最も情緒的な響きを持つのが「mother tongue」です。この言葉の起源は、中世ヨーロッパのラテン語「lingua materna(母の言語)」に遡ります。かつて、子供が最初に言葉を学ぶ相手は主に母親であり、母親との絆を通じて言語が受け継がれてきたという歴史的・社会的な背景からこの名称が定着しました。

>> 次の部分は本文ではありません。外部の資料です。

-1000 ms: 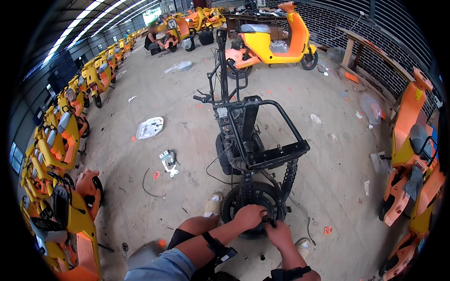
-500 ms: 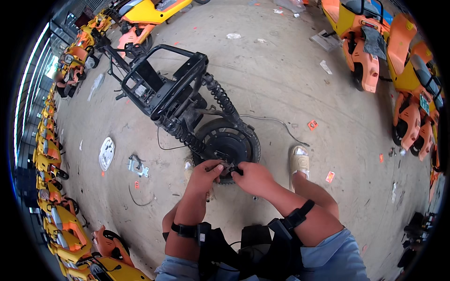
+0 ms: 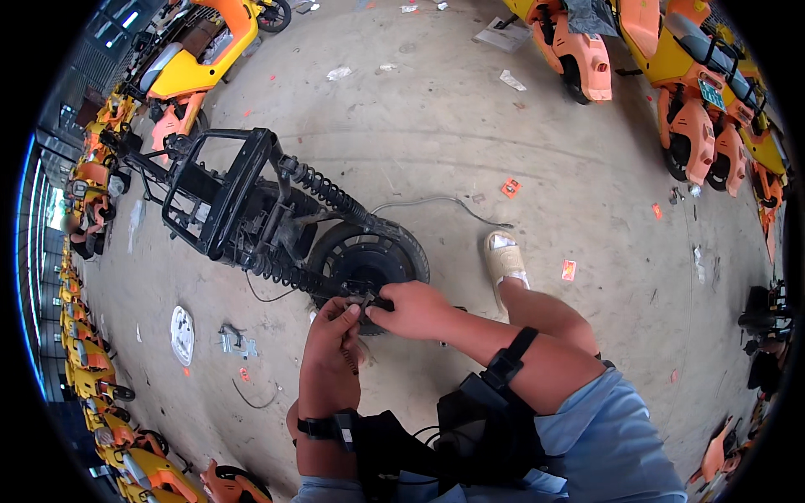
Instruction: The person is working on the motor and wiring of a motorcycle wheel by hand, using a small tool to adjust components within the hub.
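A stripped black scooter frame lies tilted over, its rear wheel pointing toward me. A coil-spring shock absorber runs down each side to the wheel. Just in front of the hub, my left hand pinches a small grey metal part. A thin coiled piece hangs below that palm. My right hand is closed beside it, on a small black piece that meets the metal part. The fingers hide most of both pieces, so their kind cannot be told.
A grey cable trails from the wheel toward my sandalled foot. A white oval cover, a metal bracket and a loose wire lie left. Yellow-orange scooters line both sides. A person sits far left.
My view has shifted, so the frame, wheel and floor litter appear further left. Both hands stay together at the wheel, still holding the small parts. My right foot appears turned slightly.
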Tool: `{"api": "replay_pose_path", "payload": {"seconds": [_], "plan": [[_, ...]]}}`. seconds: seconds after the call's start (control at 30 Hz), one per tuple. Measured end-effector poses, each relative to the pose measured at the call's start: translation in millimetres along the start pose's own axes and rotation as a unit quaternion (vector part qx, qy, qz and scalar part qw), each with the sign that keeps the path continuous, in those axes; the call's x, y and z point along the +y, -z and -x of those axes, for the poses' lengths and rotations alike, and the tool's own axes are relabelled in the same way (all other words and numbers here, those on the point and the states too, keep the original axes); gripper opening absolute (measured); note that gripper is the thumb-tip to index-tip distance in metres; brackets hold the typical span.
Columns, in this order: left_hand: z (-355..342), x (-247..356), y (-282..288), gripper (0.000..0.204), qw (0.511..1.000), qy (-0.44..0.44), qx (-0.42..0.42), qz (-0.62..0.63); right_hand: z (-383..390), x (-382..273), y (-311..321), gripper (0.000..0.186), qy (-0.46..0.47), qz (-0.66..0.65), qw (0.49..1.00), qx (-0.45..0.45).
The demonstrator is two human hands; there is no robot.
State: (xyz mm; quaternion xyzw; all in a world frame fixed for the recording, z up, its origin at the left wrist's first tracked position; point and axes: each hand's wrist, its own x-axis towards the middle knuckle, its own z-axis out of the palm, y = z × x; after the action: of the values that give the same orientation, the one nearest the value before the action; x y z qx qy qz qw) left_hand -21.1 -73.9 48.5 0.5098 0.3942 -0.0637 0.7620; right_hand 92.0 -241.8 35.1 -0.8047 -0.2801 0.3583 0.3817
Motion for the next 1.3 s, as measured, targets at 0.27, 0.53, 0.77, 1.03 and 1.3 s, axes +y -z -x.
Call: {"api": "replay_pose_path", "payload": {"seconds": [0.27, 0.53, 0.77, 1.03, 1.3], "plan": [[-23, 3, 21, 0.03, 0.996, -0.053, -0.064, -0.032, -26, -4, -7, 0.042, 0.013, 0.013, 0.999, 0.044], [-48, 16, 16, 0.037, 0.992, -0.111, -0.004, -0.052, -60, 9, -11, 0.035, 0.022, -0.075, 0.995, 0.063], [-61, 37, 16, 0.037, 0.99, -0.122, 0.007, 0.068, -78, -25, -15, 0.025, -0.022, -0.194, 0.98, 0.038], [-68, 59, 25, 0.037, 0.994, -0.083, -0.022, 0.073, -94, -27, -20, 0.025, -0.001, -0.179, 0.981, 0.071], [-72, 27, 41, 0.045, 0.987, -0.128, -0.021, -0.098, -69, -44, 13, 0.036, 0.066, 0.122, 0.99, 0.016]]}}
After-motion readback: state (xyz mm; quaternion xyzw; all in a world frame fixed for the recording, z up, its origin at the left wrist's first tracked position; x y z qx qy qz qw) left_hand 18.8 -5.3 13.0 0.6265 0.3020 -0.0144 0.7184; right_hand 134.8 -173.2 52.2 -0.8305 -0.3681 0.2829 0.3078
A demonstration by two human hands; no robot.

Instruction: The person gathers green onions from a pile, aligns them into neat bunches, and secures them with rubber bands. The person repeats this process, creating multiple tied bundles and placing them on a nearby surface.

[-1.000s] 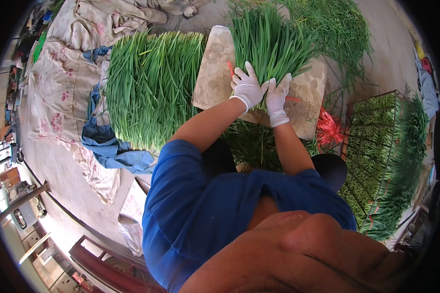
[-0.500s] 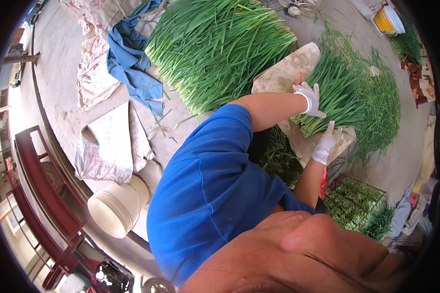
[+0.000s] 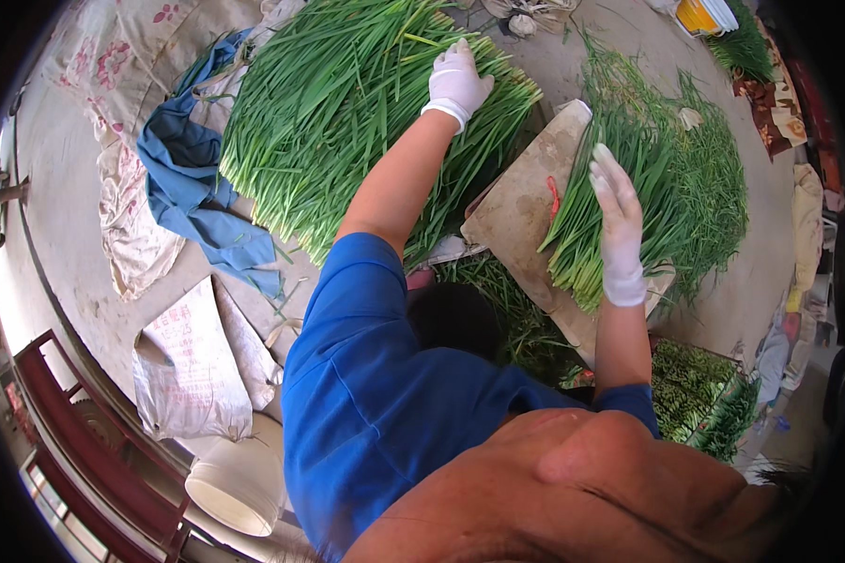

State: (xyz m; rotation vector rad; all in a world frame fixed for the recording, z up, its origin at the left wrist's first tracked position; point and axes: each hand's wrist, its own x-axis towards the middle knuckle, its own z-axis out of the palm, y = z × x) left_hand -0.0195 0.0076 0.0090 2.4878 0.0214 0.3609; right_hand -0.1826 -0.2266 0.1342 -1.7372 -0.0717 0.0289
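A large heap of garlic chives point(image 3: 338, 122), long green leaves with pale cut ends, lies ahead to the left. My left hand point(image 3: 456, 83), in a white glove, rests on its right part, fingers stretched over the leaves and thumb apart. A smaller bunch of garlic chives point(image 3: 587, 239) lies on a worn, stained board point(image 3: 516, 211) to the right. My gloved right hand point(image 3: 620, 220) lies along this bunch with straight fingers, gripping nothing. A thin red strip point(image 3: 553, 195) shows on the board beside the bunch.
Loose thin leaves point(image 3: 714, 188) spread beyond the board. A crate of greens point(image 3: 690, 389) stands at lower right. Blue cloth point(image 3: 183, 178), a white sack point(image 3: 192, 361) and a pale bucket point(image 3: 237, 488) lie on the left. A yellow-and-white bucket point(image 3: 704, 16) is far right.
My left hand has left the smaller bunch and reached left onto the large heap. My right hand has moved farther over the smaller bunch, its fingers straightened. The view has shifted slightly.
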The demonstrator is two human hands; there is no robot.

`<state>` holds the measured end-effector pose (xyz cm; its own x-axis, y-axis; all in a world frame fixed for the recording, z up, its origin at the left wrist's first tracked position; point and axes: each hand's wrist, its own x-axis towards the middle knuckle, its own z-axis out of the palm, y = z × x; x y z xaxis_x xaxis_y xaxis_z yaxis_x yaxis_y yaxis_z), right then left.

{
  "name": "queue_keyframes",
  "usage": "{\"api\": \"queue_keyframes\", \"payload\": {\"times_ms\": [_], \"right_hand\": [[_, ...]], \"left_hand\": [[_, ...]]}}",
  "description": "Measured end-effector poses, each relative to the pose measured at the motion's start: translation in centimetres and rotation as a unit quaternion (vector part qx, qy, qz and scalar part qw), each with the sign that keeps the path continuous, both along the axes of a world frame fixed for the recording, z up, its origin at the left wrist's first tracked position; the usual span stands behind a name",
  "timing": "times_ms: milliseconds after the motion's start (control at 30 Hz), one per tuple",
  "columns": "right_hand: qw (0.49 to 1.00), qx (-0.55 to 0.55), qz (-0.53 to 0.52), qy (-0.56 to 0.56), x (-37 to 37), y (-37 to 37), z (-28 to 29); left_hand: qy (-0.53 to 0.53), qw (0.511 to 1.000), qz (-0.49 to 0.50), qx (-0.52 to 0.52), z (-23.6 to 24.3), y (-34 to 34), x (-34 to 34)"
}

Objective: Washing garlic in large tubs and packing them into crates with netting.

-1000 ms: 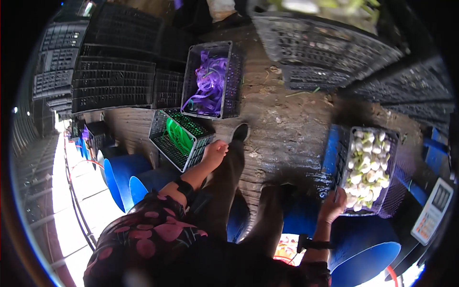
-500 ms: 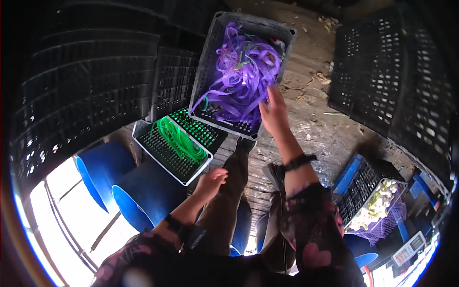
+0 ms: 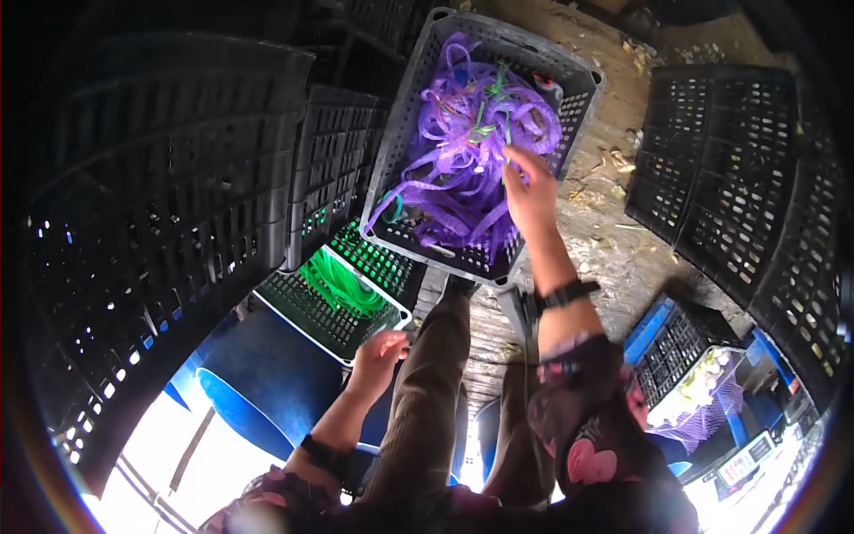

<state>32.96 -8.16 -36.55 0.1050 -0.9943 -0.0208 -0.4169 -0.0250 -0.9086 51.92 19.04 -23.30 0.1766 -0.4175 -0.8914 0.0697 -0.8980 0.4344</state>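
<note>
The right hand [image 3: 531, 191] reaches forward into a grey plastic crate [image 3: 583, 84], its grip pinched narrow on purple strips [image 3: 463, 147] near the top of the heap. The strips are thin, glossy ribbons, tangled in loops and curls that fill most of the crate, with a few green strands mixed in. The left hand [image 3: 378, 351] rests low by the knee, fingers loosely curled and holding nothing, just beside the corner of a smaller crate [image 3: 302, 303] that holds bright green strips [image 3: 342, 285]. Dark empty crates [image 3: 721, 151] stand stacked around on the dirt floor [image 3: 614, 240].
</note>
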Motion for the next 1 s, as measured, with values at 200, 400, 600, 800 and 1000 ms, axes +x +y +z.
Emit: {"api": "queue_keyframes", "payload": {"times_ms": [200,400,600,800,1000], "right_hand": [[0.911,0.263,-0.014,-0.318,-5.5,9.9,8.7],[0.879,0.389,0.078,-0.266,-9.3,18.6,11.5],[0.844,0.466,0.002,-0.266,-16.9,26.0,16.0],[0.844,0.451,-0.113,-0.267,-25.3,34.1,18.0],[0.749,0.247,-0.372,-0.489,-33.6,39.3,21.6]], "left_hand": [[0.107,0.991,0.005,-0.083,-0.7,-7.6,-3.7],[0.364,0.922,0.130,-0.019,-1.1,-13.0,-10.1],[0.314,0.945,0.094,-0.010,0.4,-12.6,-18.7],[0.206,0.971,-0.114,-0.036,3.8,-9.7,-31.4],[0.080,0.729,-0.613,-0.295,10.0,0.8,-44.7]]}}
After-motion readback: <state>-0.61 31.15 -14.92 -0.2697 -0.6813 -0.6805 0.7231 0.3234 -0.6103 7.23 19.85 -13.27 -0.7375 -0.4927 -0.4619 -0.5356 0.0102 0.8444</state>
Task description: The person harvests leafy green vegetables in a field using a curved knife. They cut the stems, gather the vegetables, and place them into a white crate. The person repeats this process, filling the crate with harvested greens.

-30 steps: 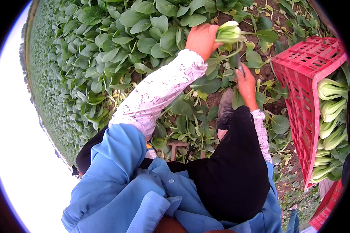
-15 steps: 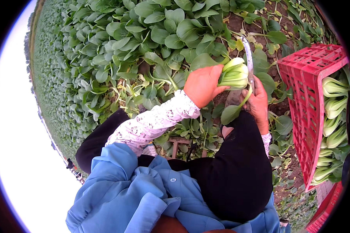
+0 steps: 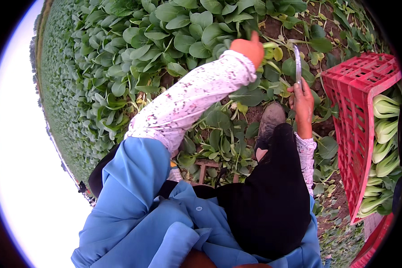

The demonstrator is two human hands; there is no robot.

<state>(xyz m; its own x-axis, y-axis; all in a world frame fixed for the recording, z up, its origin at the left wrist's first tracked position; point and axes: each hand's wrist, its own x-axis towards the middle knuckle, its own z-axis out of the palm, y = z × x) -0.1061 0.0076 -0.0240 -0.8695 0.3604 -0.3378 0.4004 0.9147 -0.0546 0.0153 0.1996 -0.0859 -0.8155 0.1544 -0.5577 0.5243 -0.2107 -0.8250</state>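
Observation:
My left hand [image 3: 249,51] is stretched forward to the edge of the leafy row, its fingers closed round a bok choy [image 3: 270,51]. The pale stalk end pokes out to the right of the hand; most of the leaves are hidden or blurred. Whether this is the same head as before, I cannot tell. In my right hand [image 3: 303,107], above my right shoe, is a knife with a narrow, slightly curved blade [image 3: 298,64]. Its tip points away from me, apart from the bok choy.
A red plastic crate [image 3: 355,125] on the right holds several bok choy [image 3: 385,131], stalk ends facing me. Dense green plants [image 3: 116,62] fill the left and far side. Cut leaves litter the soil round my shoe [image 3: 271,118]. Part of another red crate [image 3: 374,243] shows at lower right.
My left hand has moved forward, away from my right hand and the knife. The right hand has shifted slightly right and nearer; the loose leaf stalk beside it is gone from there.

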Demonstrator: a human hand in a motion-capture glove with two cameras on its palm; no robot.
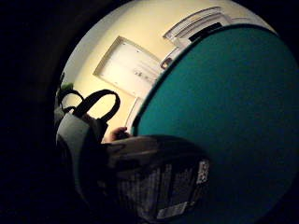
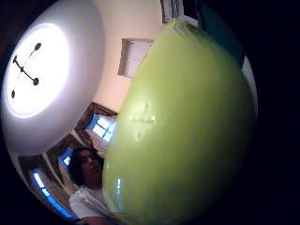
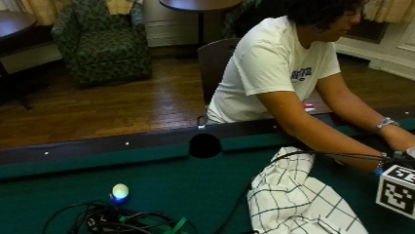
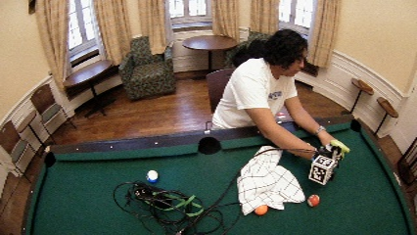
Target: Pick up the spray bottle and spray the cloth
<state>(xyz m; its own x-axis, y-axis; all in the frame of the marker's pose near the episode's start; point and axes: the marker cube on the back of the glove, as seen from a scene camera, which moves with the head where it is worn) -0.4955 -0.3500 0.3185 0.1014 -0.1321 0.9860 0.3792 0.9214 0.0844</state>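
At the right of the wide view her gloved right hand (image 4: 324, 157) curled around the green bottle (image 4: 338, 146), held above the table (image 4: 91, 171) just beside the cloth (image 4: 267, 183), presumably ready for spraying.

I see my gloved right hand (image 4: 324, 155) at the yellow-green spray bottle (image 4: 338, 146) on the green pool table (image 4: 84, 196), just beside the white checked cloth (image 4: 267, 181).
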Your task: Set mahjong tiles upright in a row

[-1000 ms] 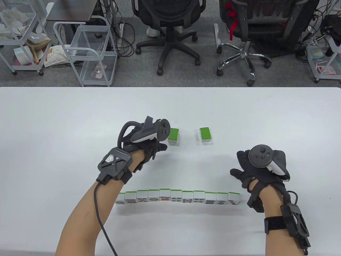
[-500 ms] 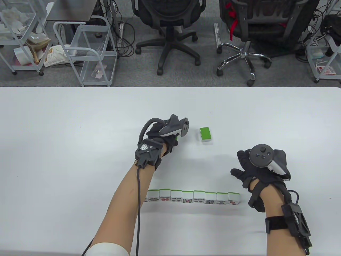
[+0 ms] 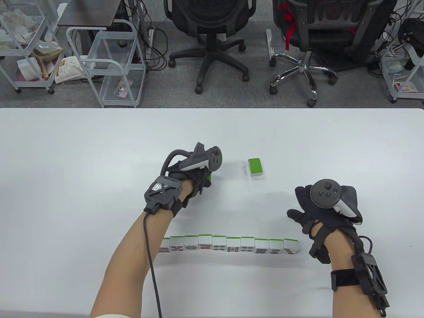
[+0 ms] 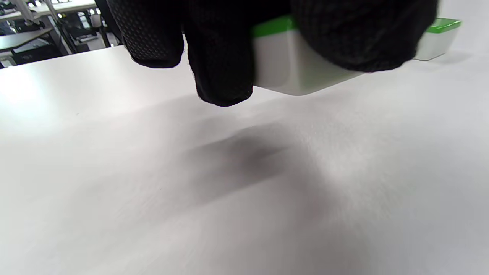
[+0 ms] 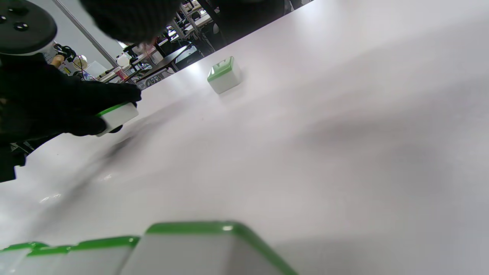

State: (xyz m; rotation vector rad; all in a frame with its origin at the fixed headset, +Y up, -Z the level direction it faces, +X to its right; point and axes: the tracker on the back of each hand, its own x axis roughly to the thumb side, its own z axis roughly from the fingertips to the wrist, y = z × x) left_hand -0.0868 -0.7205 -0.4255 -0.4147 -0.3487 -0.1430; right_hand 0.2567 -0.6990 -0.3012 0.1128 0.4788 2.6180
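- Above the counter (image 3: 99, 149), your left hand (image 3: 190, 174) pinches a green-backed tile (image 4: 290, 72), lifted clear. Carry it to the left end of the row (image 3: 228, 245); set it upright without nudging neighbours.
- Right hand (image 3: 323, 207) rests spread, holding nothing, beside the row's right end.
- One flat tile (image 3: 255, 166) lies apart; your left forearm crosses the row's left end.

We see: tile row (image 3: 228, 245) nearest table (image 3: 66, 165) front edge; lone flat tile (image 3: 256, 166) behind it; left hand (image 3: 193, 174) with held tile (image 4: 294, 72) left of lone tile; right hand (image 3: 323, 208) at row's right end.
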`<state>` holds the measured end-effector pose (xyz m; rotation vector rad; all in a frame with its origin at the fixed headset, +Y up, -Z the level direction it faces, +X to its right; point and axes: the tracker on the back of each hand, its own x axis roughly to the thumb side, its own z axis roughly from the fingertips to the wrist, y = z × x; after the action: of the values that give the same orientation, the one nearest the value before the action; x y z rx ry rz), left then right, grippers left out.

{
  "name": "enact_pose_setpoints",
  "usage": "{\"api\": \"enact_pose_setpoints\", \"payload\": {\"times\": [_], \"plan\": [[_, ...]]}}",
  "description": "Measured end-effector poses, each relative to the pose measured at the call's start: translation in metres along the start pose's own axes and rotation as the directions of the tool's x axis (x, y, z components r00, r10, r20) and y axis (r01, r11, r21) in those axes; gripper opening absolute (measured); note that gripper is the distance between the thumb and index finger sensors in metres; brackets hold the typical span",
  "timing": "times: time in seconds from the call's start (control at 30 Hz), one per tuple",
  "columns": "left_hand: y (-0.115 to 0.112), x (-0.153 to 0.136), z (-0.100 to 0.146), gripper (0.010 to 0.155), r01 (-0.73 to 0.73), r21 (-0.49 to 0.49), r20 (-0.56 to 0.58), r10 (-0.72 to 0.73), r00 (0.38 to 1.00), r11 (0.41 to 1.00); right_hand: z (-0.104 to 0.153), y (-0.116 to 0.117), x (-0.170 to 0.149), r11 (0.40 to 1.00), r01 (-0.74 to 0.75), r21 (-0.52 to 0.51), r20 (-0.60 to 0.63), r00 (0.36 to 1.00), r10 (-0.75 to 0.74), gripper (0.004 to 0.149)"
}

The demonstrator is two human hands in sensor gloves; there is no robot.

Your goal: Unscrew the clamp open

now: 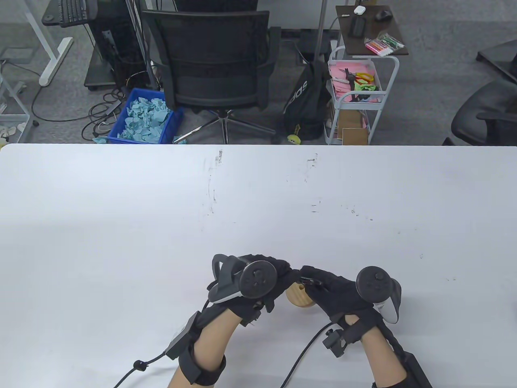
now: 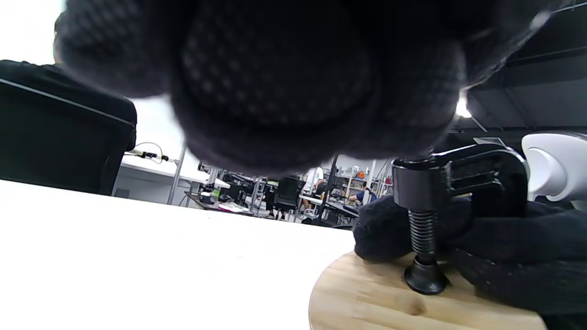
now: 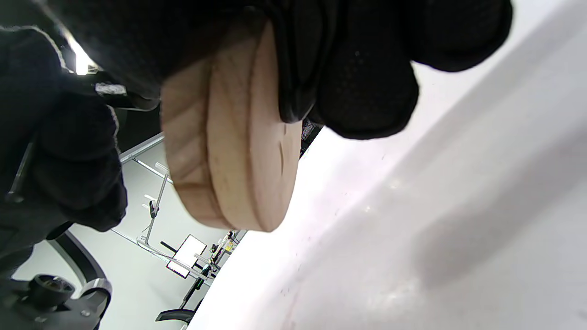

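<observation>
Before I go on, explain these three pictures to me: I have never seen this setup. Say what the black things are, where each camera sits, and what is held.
They are a person's two gloved hands, each with a tracker strapped to its back. One camera looks down at the white table; one sits on each wrist. The left hand and right hand meet over a stack of wooden discs. A black clamp sits on the discs, its screw pad pressing the top one. The right hand holds the discs and clamp; the left hand is at the screw's top, its grip hidden.
</observation>
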<state>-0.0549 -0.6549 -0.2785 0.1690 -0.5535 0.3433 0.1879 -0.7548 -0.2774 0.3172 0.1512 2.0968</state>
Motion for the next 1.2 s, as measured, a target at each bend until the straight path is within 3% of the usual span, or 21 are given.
{"api": "enact_pose_setpoints", "payload": {"times": [0.13, 0.33, 0.47, 0.63, 0.73, 0.8, 0.9, 1.2], "plan": [[0.006, -0.001, 0.003, 0.047, 0.008, 0.009, -0.003, -0.008, 1.000, 1.000, 0.000, -0.004, -0.003, 0.999, 0.045, -0.007, -0.010, 0.999, -0.045, 0.048], [0.017, -0.008, 0.004, 0.051, -0.174, -0.022, 0.032, 0.174, 0.984, 0.985, 0.002, -0.014, -0.011, 0.991, 0.127, -0.033, -0.034, 0.991, -0.128, 0.049], [0.013, -0.006, 0.002, 0.060, -0.137, -0.144, 0.051, 0.146, 0.988, 0.980, 0.001, -0.016, -0.013, 0.989, 0.145, -0.027, -0.040, 0.988, -0.146, 0.049], [0.011, -0.001, 0.002, 0.061, -0.162, -0.135, 0.082, 0.174, 0.981, 0.977, 0.001, -0.014, -0.013, 0.987, 0.163, -0.002, -0.032, 0.986, -0.163, 0.049], [0.011, 0.002, 0.004, 0.065, -0.165, -0.078, 0.104, 0.173, 0.979, 0.983, 0.000, -0.011, -0.012, 0.980, 0.200, 0.019, -0.026, 0.980, -0.199, 0.049], [0.011, 0.004, 0.003, 0.062, -0.209, -0.090, 0.119, 0.219, 0.968, 0.974, 0.000, -0.008, -0.009, 0.986, 0.163, 0.033, -0.021, 0.987, -0.162, 0.049], [0.012, 0.007, 0.004, 0.047, -0.211, -0.087, 0.127, 0.221, 0.967, 0.974, 0.000, -0.006, -0.006, 0.989, 0.139, 0.060, -0.002, 0.990, -0.139, 0.049], [0.011, 0.006, 0.005, 0.042, -0.095, 0.014, 0.086, 0.094, 0.992, 0.995, -0.001, 0.003, 0.000, 0.989, 0.090, 0.117, 0.012, 0.996, -0.092, 0.048]]}}
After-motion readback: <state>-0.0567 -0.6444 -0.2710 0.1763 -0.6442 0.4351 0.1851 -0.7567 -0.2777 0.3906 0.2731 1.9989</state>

一方で、より客観的・学術的に使われるのが「native language」や「first language(L1)」です。「native」は「生まれ持った」を意味するラテン語「natus」に由来し、その人が生まれた時から接している言語であることを示します。最近の多文化社会では、育児の役割が多様化していることもあり、ジェンダーニュートラルな「first language」という呼び方も一般的になっています。
ここで興味深いのが、英語における「tongue」という言葉の使い方です。「舌」を意味するこの単語は、古くから「言語」そのものを指す言葉としても使われてきました。例えば、外国語を話せることを「speak in tongues」と言ったり、口が達者なことを「silver-tongued(銀の舌を持つ)」と表現したりします。言語を、単なる文字や音ではなく「身体の一部(舌)から発せられるもの」として捉える感覚は、英語圏の文化に深く根付いています。
また、英語には「mother」を「根源」や「オリジナル」という意味で使う慣用表現が数多く存在します。例えば、豊かな自然を指す「Mother Nature(母なる自然)」や、独創的なアイデアを指す「mother wit(生まれ持った知恵)」などが挙げられます。「母語」という言葉も、まさに自分という人間を形作る「根源となる言葉」というニュアンスが含まれているのですね。
文法的な注意点としては、「mother tongue」は不可算名詞(数えられない名詞)として扱われることが一般的ですが、複数の言語を母語として持つ環境(バイリンガルなど)について語る際には「mother tongues」と複数形になることもあります。
このように、「母語」という言葉の裏側には、人類が何世紀にもわたって母から子へと言葉を紡いできた歴史が刻まれています。自分が話す言葉を「母なる舌」と呼ぶその感性に触れることで、言葉に対する愛着がより一層深まるのではないでしょうか。